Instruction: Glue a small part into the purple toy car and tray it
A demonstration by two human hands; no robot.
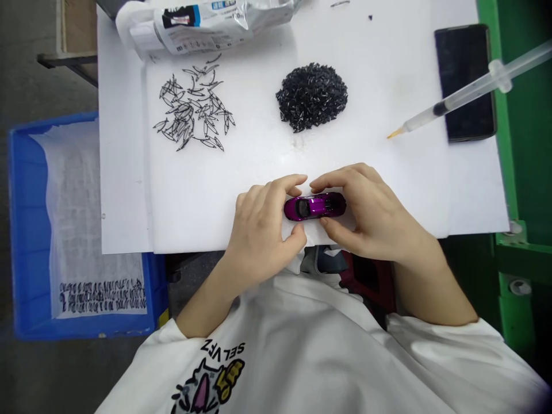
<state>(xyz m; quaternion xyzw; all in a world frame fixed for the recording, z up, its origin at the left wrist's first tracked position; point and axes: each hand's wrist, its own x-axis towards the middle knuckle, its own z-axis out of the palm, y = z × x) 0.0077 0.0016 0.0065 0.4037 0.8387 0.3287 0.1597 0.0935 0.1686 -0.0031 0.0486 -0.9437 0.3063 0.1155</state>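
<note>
A small purple toy car (314, 206) lies sideways near the front edge of the white table (388, 86), held between both hands. My left hand (263, 230) pinches its left end with thumb and forefinger. My right hand (371, 215) grips its right end, fingers curled over the top and thumb below. Beyond them lie a heap of small black parts (311, 96) and a scatter of thin clear leaf-shaped pieces (192, 109).
A syringe with an orange tip (466, 95) reaches in from the right over a black phone (468, 80). A silver printed bag (202, 23) lies at the back. Left of the table stands a blue crate (26, 230) lined with white cloth holding rows of dark pieces.
</note>
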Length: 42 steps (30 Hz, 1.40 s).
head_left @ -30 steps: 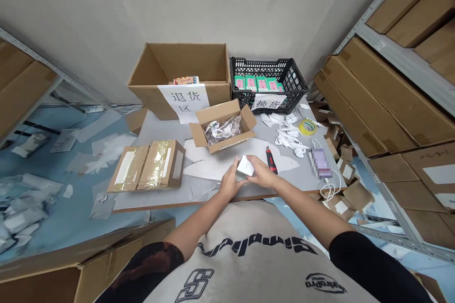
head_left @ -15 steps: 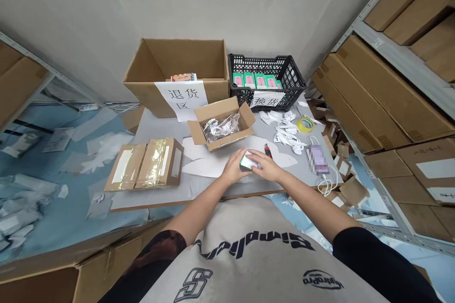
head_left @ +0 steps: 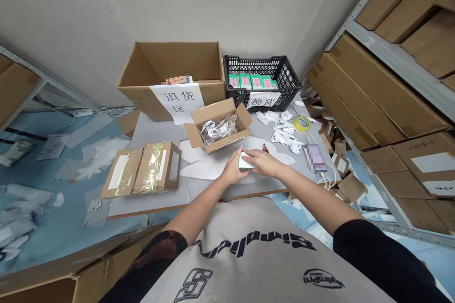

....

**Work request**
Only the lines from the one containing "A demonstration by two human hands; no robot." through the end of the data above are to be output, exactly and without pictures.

**Written solution**
A demonstration by two human hands; no robot.
<state>(xyz m; quaternion xyzw; all in a world frame fixed for the recording, z up, its origin at the left wrist's first tracked position; point and axes: each hand's wrist, its own x-axis towards the middle knuckle, its own z-axis out of the palm, y = z × x) 0.0077 0.0016 0.0065 0.4037 0.8387 0.3287 0.1597 0.0935 0.1686 -0.0031 0.0486 -0.9437 0.3063 0.1155</state>
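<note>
A small purple toy car (314, 206) lies sideways near the front edge of the white table (388, 86), held between both hands. My left hand (263, 230) pinches its left end with thumb and forefinger. My right hand (371, 215) grips its right end, fingers curled over the top and thumb below. Beyond them lie a heap of small black parts (311, 96) and a scatter of thin clear leaf-shaped pieces (192, 109).
A syringe with an orange tip (466, 95) reaches in from the right over a black phone (468, 80). A silver printed bag (202, 23) lies at the back. Left of the table stands a blue crate (26, 230) lined with white cloth holding rows of dark pieces.
</note>
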Length: 42 steps (30 Hz, 1.40 s).
head_left @ -30 steps: 
head_left @ -15 steps: 
head_left @ +0 steps: 

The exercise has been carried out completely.